WHAT IS EXPECTED – Set the data down once more, in full and exactly.

(DATA BELOW begins)

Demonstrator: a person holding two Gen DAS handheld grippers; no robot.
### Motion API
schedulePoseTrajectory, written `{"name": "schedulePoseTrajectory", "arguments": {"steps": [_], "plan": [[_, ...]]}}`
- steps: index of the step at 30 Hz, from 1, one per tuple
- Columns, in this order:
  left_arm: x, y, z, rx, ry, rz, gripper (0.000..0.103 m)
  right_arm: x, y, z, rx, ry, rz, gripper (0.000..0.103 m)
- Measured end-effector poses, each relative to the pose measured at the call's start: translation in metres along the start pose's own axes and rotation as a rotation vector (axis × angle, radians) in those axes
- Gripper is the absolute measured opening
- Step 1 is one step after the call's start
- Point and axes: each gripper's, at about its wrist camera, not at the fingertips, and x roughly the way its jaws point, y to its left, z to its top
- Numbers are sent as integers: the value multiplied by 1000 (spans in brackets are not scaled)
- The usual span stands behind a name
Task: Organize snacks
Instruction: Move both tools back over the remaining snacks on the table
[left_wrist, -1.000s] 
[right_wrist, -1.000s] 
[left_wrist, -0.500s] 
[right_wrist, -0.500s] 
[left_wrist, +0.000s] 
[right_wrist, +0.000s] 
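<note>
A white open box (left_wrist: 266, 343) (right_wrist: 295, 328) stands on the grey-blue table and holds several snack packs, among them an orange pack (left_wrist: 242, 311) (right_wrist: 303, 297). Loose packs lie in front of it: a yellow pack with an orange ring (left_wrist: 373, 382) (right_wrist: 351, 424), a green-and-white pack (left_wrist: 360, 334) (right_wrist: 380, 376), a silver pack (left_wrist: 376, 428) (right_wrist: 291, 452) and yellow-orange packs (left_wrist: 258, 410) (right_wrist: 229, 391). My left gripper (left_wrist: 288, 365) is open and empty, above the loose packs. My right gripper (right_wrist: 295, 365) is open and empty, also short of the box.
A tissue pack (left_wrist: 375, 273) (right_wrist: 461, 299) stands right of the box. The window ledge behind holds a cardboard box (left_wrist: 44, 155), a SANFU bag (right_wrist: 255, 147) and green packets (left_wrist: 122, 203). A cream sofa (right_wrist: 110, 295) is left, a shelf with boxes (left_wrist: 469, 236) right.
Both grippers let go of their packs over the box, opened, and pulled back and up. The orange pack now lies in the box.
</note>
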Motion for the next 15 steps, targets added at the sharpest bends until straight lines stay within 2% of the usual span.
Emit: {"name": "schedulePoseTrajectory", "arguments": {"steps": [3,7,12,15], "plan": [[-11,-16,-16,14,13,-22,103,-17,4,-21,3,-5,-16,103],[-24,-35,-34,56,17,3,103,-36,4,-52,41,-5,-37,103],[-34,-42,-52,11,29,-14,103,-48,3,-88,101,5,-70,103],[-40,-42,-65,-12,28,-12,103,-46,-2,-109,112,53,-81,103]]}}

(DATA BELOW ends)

TASK RESULT –
Demonstrator: a person holding two Gen DAS handheld grippers; no robot.
### Motion API
schedulePoseTrajectory, written `{"name": "schedulePoseTrajectory", "arguments": {"steps": [_], "plan": [[_, ...]]}}`
- steps: index of the step at 30 Hz, from 1, one per tuple
- Columns, in this order:
  left_arm: x, y, z, rx, ry, rz, gripper (0.000..0.103 m)
  right_arm: x, y, z, rx, ry, rz, gripper (0.000..0.103 m)
- Measured end-effector poses, each relative to the pose measured at the call's start: translation in metres along the start pose's own axes and rotation as a rotation vector (axis × angle, radians) in those axes
- Gripper is the absolute measured opening
- Step 1 is one step after the call's start
- Point and axes: each gripper's, at about its wrist camera, not at the fingertips, and x roughly the way its jaws point, y to its left, z to its top
- Numbers are sent as integers: the value multiplied by 1000 (spans in brackets are not scaled)
- The usual span stands behind a name
Task: Organize snacks
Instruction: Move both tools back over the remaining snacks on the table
[left_wrist, -1.000s] 
[right_wrist, -1.000s] 
[left_wrist, -0.500s] 
[right_wrist, -0.500s] 
[left_wrist, +0.000s] 
[right_wrist, +0.000s] 
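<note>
A white open box (left_wrist: 266, 343) (right_wrist: 295, 328) stands on the grey-blue table and holds several snack packs, among them an orange pack (left_wrist: 242, 311) (right_wrist: 303, 297). Loose packs lie in front of it: a yellow pack with an orange ring (left_wrist: 373, 382) (right_wrist: 351, 424), a green-and-white pack (left_wrist: 360, 334) (right_wrist: 380, 376), a silver pack (left_wrist: 376, 428) (right_wrist: 291, 452) and yellow-orange packs (left_wrist: 258, 410) (right_wrist: 229, 391). My left gripper (left_wrist: 288, 365) is open and empty, above the loose packs. My right gripper (right_wrist: 295, 365) is open and empty, also short of the box.
A tissue pack (left_wrist: 375, 273) (right_wrist: 461, 299) stands right of the box. The window ledge behind holds a cardboard box (left_wrist: 44, 155), a SANFU bag (right_wrist: 255, 147) and green packets (left_wrist: 122, 203). A cream sofa (right_wrist: 110, 295) is left, a shelf with boxes (left_wrist: 469, 236) right.
Both grippers let go of their packs over the box, opened, and pulled back and up. The orange pack now lies in the box.
</note>
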Motion for the next 15 steps, targets added at the sharpest bends until straight lines stay within 2% of the usual span.
Emit: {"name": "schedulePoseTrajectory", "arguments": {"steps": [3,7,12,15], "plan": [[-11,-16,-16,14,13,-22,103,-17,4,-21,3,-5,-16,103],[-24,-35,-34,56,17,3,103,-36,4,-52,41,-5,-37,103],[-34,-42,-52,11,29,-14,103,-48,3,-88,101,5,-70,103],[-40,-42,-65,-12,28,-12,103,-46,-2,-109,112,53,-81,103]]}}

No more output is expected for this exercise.